We begin with Dominic Toretto, lord of the Round Table. At the end of Furious 6, Dom had everything. Money? He had riches beyond all imagining, stolen from the most evil man in Brazil back in Fast Five. Freedom? Having spent most of the 2000s on the run from the law, Dom received an official pardon from the government after he defeated nefarious automotive supervillain Owen Shaw. Love? Dom’s murdered girlfriend Letty was magically resurrected by a group of evil ninja wizards, or something. Family? Oh, Dom’s got family.
There’s Letty, played by human middle finger Michelle Rodriguez. She smiles, clearly thinking about something that makes her happy, like fighting an entire army of Krav Maga instructors with one hand tied behind her back and another hand duct-taped to a bottle of 40-ounce steel reserve.
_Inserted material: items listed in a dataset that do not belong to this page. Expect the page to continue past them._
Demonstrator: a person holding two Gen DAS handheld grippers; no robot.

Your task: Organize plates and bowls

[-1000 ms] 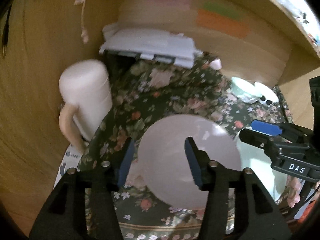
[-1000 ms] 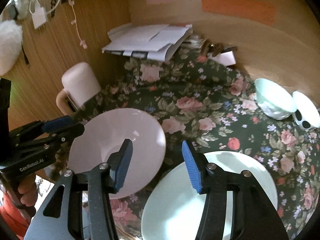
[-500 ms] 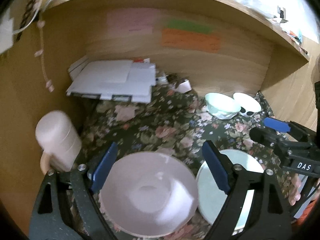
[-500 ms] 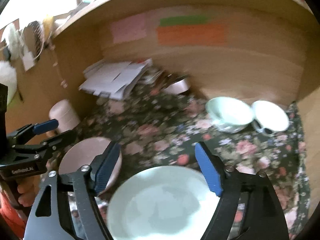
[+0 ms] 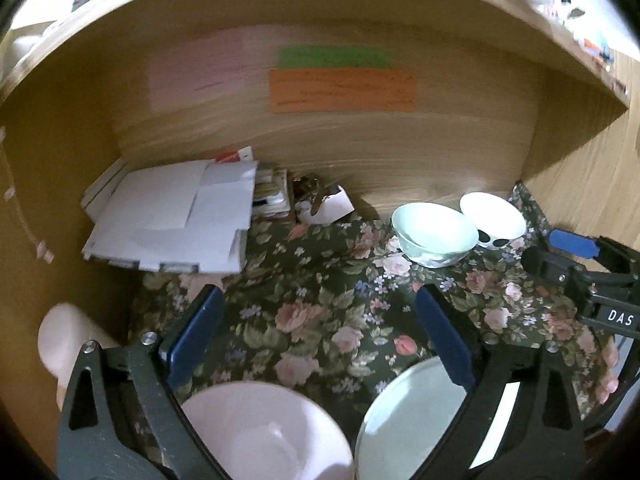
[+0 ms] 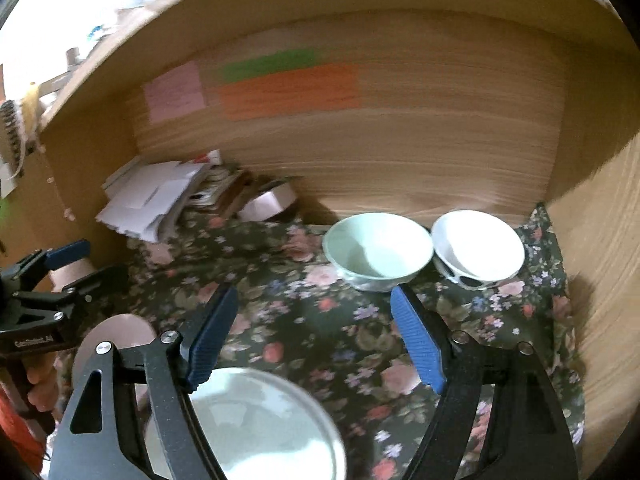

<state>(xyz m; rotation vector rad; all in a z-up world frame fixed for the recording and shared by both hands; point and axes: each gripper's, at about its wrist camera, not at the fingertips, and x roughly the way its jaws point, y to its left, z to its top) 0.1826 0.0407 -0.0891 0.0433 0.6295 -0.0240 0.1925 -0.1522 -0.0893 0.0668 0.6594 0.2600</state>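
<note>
both claws gape empty: left gripper [image 5: 318, 332] over a glossy round pink plate [image 5: 264, 432], right gripper [image 6: 314, 336] over a smooth pale-green plate [image 6: 260, 428] on floral cloth [image 6: 320, 320].

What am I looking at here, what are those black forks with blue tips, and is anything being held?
No robot arm here: a person holds one hand-held gripper in each hand, and each gripper carries a wide-angle camera looking forward along its two blue-padded fingers. So there are two pictures, one from each hand.

In the left view, the left gripper is open and holds nothing. Below it lie a pink plate and a pale green plate on a floral cloth. The other tool shows at the right edge.

In the right view, the right gripper is also open and empty, above the same green plate. Farther back sit a pale green bowl and a white bowl, very close together. A stack of papers lies at the back left, inside a wooden alcove.
</note>
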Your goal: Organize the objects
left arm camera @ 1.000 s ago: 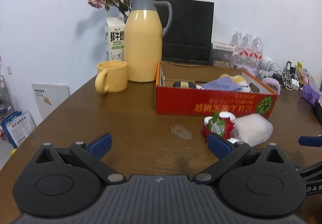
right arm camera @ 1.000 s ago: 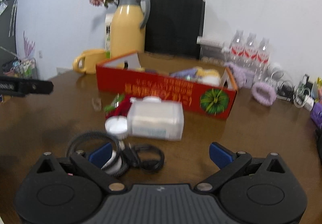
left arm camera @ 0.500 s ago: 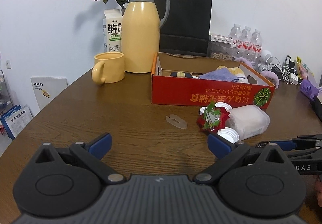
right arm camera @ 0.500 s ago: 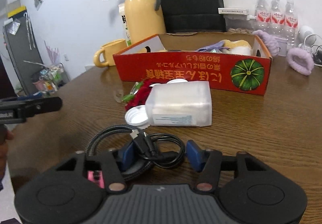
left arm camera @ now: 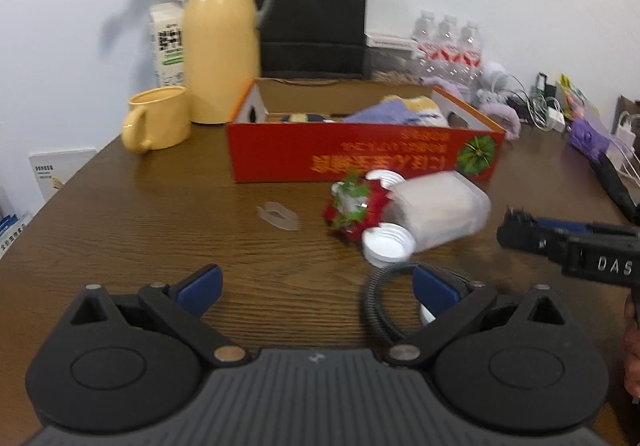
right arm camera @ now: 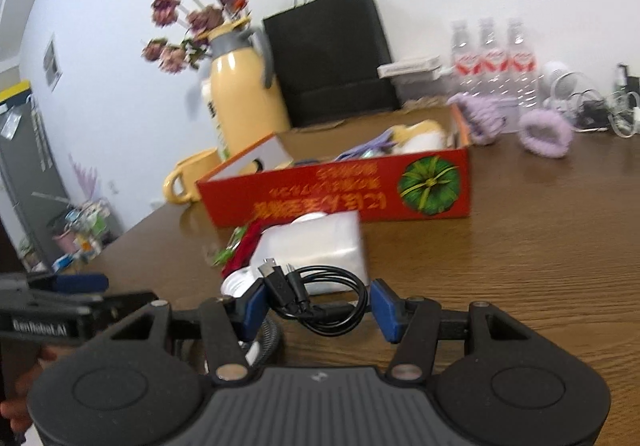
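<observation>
Gripping the coiled black USB cable (right arm camera: pixel 320 298) between its blue pads, the right tool (right arm camera: pixel 320 306) has just closed in from wide open, and the bundle now sits pinched across its loops, at the table's near edge, just in front of the translucent plastic bottle (right arm camera: pixel 320 246) that lies on its side. The left tool (left arm camera: pixel 316 286) stands released, nothing between its fingers, low over bare wood at the near side of the table (left arm camera: pixel 140 213).

The cable will handle as a light, limp thing: loops may slip apart or trail if only one strand is caught, so a hold across the whole bundle, near the plug ends, looks safest. A ribbed black hose (left arm camera: pixel 376 310) lies beneath it and could snag; whether the two are joined is hard to tell through the blur.

The red cardboard box (right arm camera: pixel 340 201), open-topped and already holding cloth items, stands toward the far middle of the table and seems the likely home. The red-and-green wrapper (left arm camera: pixel 352 209) and white cap (left arm camera: pixel 388 244) are still loose beside the bottle.
</observation>
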`<state>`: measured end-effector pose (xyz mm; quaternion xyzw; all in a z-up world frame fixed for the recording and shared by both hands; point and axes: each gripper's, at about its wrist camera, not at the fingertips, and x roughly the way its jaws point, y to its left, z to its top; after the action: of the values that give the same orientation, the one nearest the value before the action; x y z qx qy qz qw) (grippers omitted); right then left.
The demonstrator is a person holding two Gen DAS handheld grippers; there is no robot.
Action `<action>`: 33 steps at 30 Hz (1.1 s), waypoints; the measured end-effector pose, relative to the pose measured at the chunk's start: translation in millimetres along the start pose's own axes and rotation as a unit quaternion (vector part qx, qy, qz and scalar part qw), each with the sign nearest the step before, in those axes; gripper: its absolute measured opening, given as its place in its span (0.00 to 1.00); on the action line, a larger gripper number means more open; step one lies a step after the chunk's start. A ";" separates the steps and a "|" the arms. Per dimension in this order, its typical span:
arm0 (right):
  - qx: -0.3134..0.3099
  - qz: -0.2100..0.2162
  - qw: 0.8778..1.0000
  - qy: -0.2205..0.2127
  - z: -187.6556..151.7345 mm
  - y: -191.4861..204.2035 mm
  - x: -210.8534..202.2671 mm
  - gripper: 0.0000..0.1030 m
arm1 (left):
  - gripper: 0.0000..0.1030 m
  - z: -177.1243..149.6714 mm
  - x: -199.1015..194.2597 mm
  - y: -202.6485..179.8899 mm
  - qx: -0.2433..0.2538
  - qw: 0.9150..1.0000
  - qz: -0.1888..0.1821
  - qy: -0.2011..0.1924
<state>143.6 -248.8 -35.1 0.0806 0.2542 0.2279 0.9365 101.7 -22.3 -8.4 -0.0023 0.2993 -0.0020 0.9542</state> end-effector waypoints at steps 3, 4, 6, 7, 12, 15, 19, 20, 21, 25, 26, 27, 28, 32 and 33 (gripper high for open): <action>-0.001 -0.013 1.000 -0.012 -1.5 -1.8 -4.9 0.53 | 1.00 -0.3 3.6 -7.0 0.004 1.000 0.000 0.001; -0.001 -0.017 1.000 -0.015 -1.6 -1.9 -5.8 0.53 | 1.00 0.3 4.8 -7.8 0.004 1.000 0.002 0.001; -0.004 -0.031 0.999 -0.023 -2.0 -2.0 -8.4 0.53 | 1.00 2.7 7.1 -7.1 0.000 1.000 0.009 0.000; -0.006 -0.038 0.999 -0.026 -2.4 -1.9 -8.9 0.53 | 1.00 4.1 8.8 -6.2 -0.002 1.000 0.014 0.000; -0.007 -0.056 0.998 -0.040 -3.4 -3.6 -13.7 0.53 | 1.00 14.8 22.7 4.9 -0.018 0.998 0.052 -0.002; -0.013 -0.066 0.997 -0.045 -3.8 -1.9 -13.8 0.53 | 1.00 22.8 36.8 14.0 -0.029 0.996 0.085 0.000; -0.020 -0.076 0.996 -0.048 -5.0 0.3 -14.0 0.53 | 1.00 35.4 60.7 25.4 -0.046 0.991 0.124 0.013; -0.021 -0.077 0.996 -0.048 -5.1 0.6 -13.4 0.53 | 1.00 38.3 67.0 27.7 -0.052 0.990 0.131 0.017; -0.021 -0.078 0.996 -0.047 -5.1 1.2 -13.3 0.53 | 1.00 40.7 72.9 29.5 -0.058 0.989 0.133 0.019; -0.024 -0.081 0.995 -0.044 -6.0 2.5 -11.7 0.53 | 1.00 45.1 92.4 29.8 -0.068 0.988 0.132 0.031; -0.025 -0.081 0.995 -0.042 -6.1 2.9 -11.1 0.53 | 1.00 45.5 96.5 28.8 -0.068 0.989 0.131 0.034; -0.026 -0.082 0.995 -0.041 -6.2 3.1 -10.5 0.53 | 1.00 44.9 100.5 27.3 -0.067 0.988 0.131 0.037; -0.026 -0.083 0.995 -0.040 -6.1 3.4 -9.7 0.53 | 0.99 45.1 103.6 26.4 -0.066 0.988 0.133 0.041; -0.028 -0.084 0.995 -0.033 -6.5 3.6 -6.9 0.53 | 0.71 43.3 110.2 26.8 -0.083 0.987 0.125 0.060; -0.027 -0.085 0.996 -0.032 -6.3 3.0 -6.5 0.53 | 0.62 42.8 109.9 26.4 -0.083 0.988 0.122 0.055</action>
<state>134.2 -248.9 -36.9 0.0409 0.2236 0.1518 0.9619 216.4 3.7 -36.2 -0.0454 0.3488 0.1389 0.9257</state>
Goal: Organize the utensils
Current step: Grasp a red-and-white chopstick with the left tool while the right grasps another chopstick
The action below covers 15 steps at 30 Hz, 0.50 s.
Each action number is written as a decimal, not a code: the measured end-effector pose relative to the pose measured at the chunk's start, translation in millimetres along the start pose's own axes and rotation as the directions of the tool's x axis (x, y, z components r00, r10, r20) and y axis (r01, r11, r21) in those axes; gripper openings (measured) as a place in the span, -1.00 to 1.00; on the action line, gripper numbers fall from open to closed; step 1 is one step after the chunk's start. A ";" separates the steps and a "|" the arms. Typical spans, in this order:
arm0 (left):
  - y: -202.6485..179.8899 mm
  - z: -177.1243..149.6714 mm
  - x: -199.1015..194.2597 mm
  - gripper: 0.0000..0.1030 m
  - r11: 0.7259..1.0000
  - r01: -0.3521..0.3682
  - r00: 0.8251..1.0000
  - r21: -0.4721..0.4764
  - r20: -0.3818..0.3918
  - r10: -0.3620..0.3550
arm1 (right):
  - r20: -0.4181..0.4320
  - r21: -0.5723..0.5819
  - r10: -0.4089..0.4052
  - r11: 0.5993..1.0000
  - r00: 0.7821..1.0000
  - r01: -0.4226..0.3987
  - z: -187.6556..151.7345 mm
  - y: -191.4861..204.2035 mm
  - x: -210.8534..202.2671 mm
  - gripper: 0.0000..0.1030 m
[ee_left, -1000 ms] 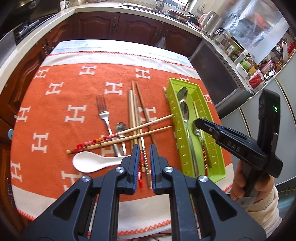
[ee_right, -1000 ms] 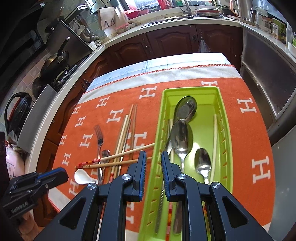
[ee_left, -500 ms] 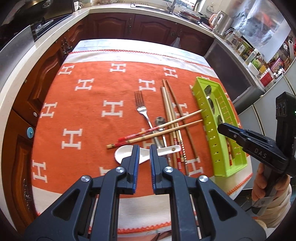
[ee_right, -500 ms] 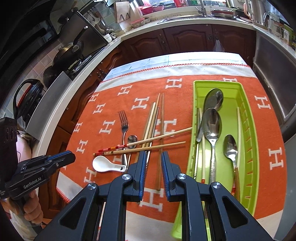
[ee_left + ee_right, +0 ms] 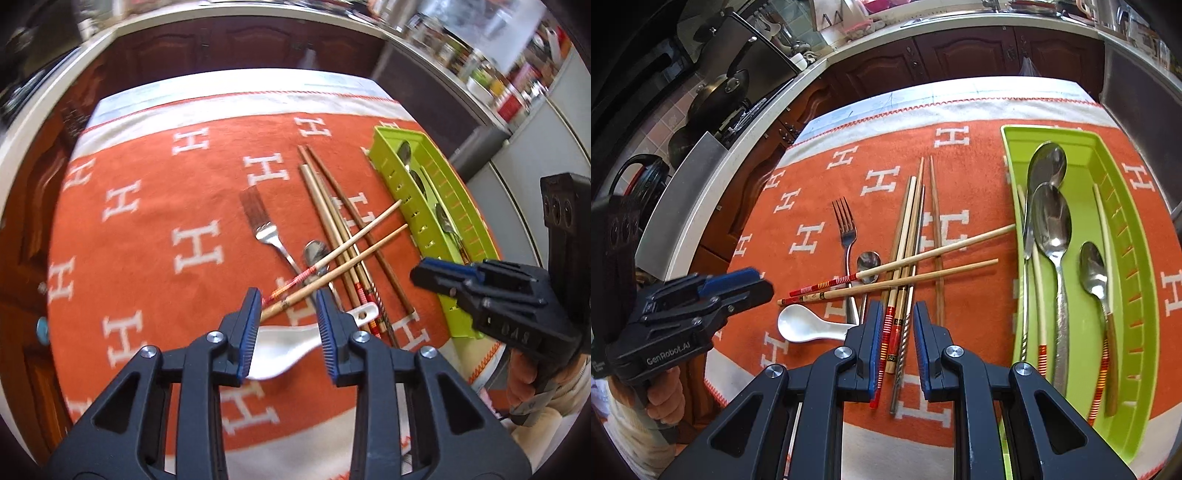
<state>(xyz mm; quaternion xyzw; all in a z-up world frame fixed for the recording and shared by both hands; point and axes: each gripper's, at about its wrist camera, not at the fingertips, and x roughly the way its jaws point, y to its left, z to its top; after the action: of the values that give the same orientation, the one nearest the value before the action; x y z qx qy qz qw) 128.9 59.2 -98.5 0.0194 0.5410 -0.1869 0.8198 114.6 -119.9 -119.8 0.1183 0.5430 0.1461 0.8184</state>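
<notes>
Your left gripper [image 5: 288, 317] hung over the near ends of the two crossed chopsticks [image 5: 894, 273], its jaws opening with nothing pressed between them; your right gripper [image 5: 895, 328] stood narrowly parted and empty above the banded ends of the chopstick bundle [image 5: 908, 229]. To do this pick well, I judged you should straddle only the striped ends of the crossed pair, clear of the white spoon [image 5: 809, 326] just below them, and close squarely across both sticks. That pair lay left of the tray [image 5: 1123, 229], long axis slanting crosswise, tips pointing at the tray's wall, striped ends away from it.
</notes>
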 end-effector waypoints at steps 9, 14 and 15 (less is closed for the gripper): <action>-11.6 22.5 60.3 -0.60 0.974 0.015 0.993 0.227 -0.114 0.011 | -0.018 0.055 0.007 0.998 1.000 -0.006 0.3 -6.4 21.4 -0.68; -17.3 26.0 78.6 -0.68 0.954 0.024 0.989 0.300 -0.145 0.020 | -0.030 0.060 0.007 0.998 1.000 -0.005 3.8 -6.6 30.5 -0.68; -18.7 27.0 79.8 -0.68 0.949 0.031 0.988 0.314 -0.152 0.018 | -0.032 0.062 0.005 0.998 0.999 -0.003 4.2 -6.7 32.4 -0.68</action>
<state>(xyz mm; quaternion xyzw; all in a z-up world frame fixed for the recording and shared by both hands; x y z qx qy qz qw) 174.0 12.8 -155.5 0.1629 0.5656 -0.2716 0.7615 131.1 -114.3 -148.3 0.1425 0.5603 0.1327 0.8051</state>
And there’s Roman Pearce, played by Tyrese Gibson, who has spent the last seven years in movies where cars do things that cars do not typically do.
And who can forget Tej, first introduced back in 2 Fast 2 Furious as, like, the Lando Calrissian of Miami, basically. Then in Fast Five Tej revealed that he is good with computers. Basically, Tej is the Donatello of Fast & Furious. And Roman is the Michelangelo. And Letty is Raphael, Brian is Leonardo, and Dom is Splinter, weirdly. (It’s also possible that Dom is Leonardo and Brian is Casey Jones, which makes sense, since Mia is April O’Neil.)
And here’s Brian O’Conner, played by Paul Walker, and we’re not going to cry, fellowFast fans; we’re not. Brian and the gang appear to be planning one of their signature automotive heists…
…a fact confirmed by this wide shot, showing every member of the gang inside of a different cool-looking car…
…although, that’s weird, I don’t recall any of the Toretto gang’s previous heists involving a slowly opening ramp, maybe they’re in some sort of large truck or perhaps even a transport train…
…oh.
Now, I don’t like to brag. So I’m just going to state, for the record, that last September I predicted that 7 Fast 7 Furious would feature a scene where Dominic Toretto leads a squad of flying parachute cars into an elaborate action scene. (Admittedly, the movie’s action scene doesn’t seem to involve the Tokyo Skytree or a cyborg-zombie version of Johnny Tran. But I was half-right.)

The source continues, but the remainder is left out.